Tips For Hospital Stays Because of Lupus
Last updated: January 2023
Unfortunately, hospital stays can be a normal part of living with lupus. Random pains and issues have to be taken seriously and it could take a trip to the emergency room more often than not to get to the bottom of it. After more than a dozen days in the hospital last year, I’m sharing what helped me. If you haven’t had a chance, check out Part 1 of this blog.
Try to stick to a routine as much as possible
We all have the daily routines that bring us joy or get us set for the day and we’ll need those routines to get us through. I love listening to music, especially while I’m getting ready for the day. If you can shower, put on your favorite playlist to lift your spirits. Like zoning out watching your favorite shows, do that. I love everything HGTV and you better believe I had it on during my stays. I also had my coloring app and other things to keep my mind occupied.
Remember to rest
Between the random blood draws and tests, usually at ungodly hours, your sleep schedule is thrown off and rest is hard to come by. This has always been confusing to me earlier in my lupus diagnosis because I thought the whole point was to get rest and get well. I couldn’t have been more wrong. While your healthcare professionals want you to rest, their biggest goal is to find out what the issue and treat you to get you to a place to get you out. So, if they have to wake you up to run tests, they will. Try not to stay up too late and get a nap in when you can. This brings me to the next point.
Remember you are at a hospital, not your home
While nurses do their best to keep the peace, they have no control over other patients and the environment. You can expect to hear continued beeps from a machine, patients who scream (I always managed to be near the ones who would scream day and night), and sometimes loud disagreements. Do your best to give grace to your nurses and others around you. We truly don’t know what people are going through when they come to the hospital.

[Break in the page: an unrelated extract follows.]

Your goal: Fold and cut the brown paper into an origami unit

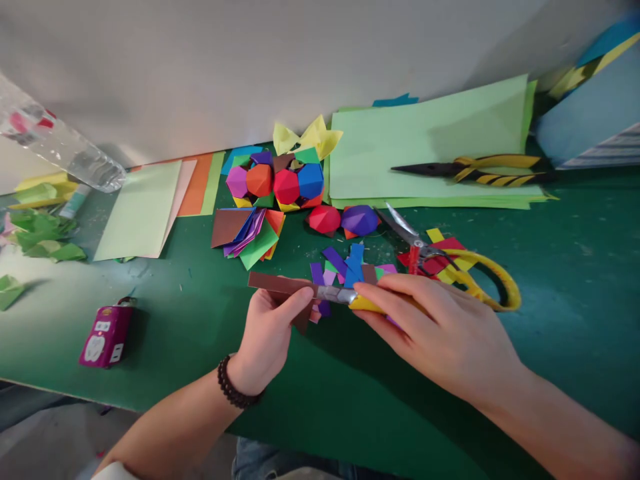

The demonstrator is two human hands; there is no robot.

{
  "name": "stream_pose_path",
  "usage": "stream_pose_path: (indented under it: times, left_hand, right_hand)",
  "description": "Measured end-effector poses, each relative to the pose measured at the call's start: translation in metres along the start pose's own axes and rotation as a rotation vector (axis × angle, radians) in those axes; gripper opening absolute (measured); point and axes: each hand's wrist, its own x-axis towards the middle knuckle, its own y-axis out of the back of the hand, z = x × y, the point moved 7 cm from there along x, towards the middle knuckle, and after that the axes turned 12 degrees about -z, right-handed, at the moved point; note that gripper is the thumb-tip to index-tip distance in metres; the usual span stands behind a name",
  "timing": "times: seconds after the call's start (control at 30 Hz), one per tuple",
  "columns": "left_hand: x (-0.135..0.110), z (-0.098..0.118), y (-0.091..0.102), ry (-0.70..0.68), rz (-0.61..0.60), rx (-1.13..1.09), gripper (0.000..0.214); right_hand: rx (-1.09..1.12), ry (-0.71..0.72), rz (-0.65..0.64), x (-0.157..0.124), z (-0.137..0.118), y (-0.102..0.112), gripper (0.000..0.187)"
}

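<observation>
My left hand (267, 337), with a dark bead bracelet at the wrist, is closed in a pinch on a brown paper strip (275, 283) held level above the green mat (190, 347). My right hand (440, 330) grips a yellow-handled utility knife (350, 298); its metal blade lies along the strip's right end, beside the left thumb. Small cut paper scraps (345, 263) in blue, purple and pink lie just behind the strip.
Yellow-handled scissors (450, 260) lie right of the scraps, with black-and-yellow pliers (480, 170) on green paper sheets (425, 147). Folded paper polyhedra (285, 181) cluster at the back. Folded squares (250, 233), paper sheets (145, 207), a plastic bottle (55, 143) and a pink box (106, 335) lie left.
</observation>
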Motion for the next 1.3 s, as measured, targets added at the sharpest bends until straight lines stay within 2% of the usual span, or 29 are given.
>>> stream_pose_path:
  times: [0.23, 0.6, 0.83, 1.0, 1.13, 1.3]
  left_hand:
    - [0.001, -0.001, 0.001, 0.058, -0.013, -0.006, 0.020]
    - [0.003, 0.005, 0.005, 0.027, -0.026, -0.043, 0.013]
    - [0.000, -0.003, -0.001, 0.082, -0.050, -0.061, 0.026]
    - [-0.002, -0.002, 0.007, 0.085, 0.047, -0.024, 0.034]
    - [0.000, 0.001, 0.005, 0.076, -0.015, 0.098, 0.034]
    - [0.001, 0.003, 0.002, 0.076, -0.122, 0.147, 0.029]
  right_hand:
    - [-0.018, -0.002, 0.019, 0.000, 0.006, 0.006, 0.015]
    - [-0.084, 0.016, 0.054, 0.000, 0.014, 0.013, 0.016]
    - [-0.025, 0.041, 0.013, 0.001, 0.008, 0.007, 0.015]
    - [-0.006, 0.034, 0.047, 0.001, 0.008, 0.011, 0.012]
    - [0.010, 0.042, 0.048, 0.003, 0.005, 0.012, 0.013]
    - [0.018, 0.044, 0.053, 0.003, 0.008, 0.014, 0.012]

Praise and constructive criticism make an impact
In part 1, I talked about knowing your charge nurse, the head nurse for their specific shift. If your nurse is doing well, make sure you let the nurse know. We’re in the middle of a pandemic, and most nurses are doing their best while working on fumes On the flip side, if your quality of care hasn’t been the best – especially when it comes to medication not being right or not being administered on time – make sure you let your charge nurse know. Both praise and constructive feedback, are necessary to ensure that you get good care, but future patients care by that nurse is too.
Know how to make a formal complaint or formal praise
My latest hospital stay in January was horrific and negligence was evident. Although we shouldn’t have to, patients have to go the extra mile in demanding better care so it is important to know the proper channels to make a formal complaint. There are 2 main ways to do this:
Fill out the patient survey after your stay
These surveys are sent to you through email and by mail to get a sense of how your hospital visit was. Take the time to fill them out. I heard through the grapevine that they are read and taken seriously.
Every hospital system has a particular department dedicated to fielding formal complaints. Find out that contact and call them to find out what the formal process is to file a complaint. After you send your letter outlining what happened during your hospital stay, make sure you follow up to find out the next steps.
I hope you don’t have to use any of this information, but if you do I hope it is helpful.
Have there been things you have learned along your lupus journey that you wish had been explained to you by a healthcare provider earlier?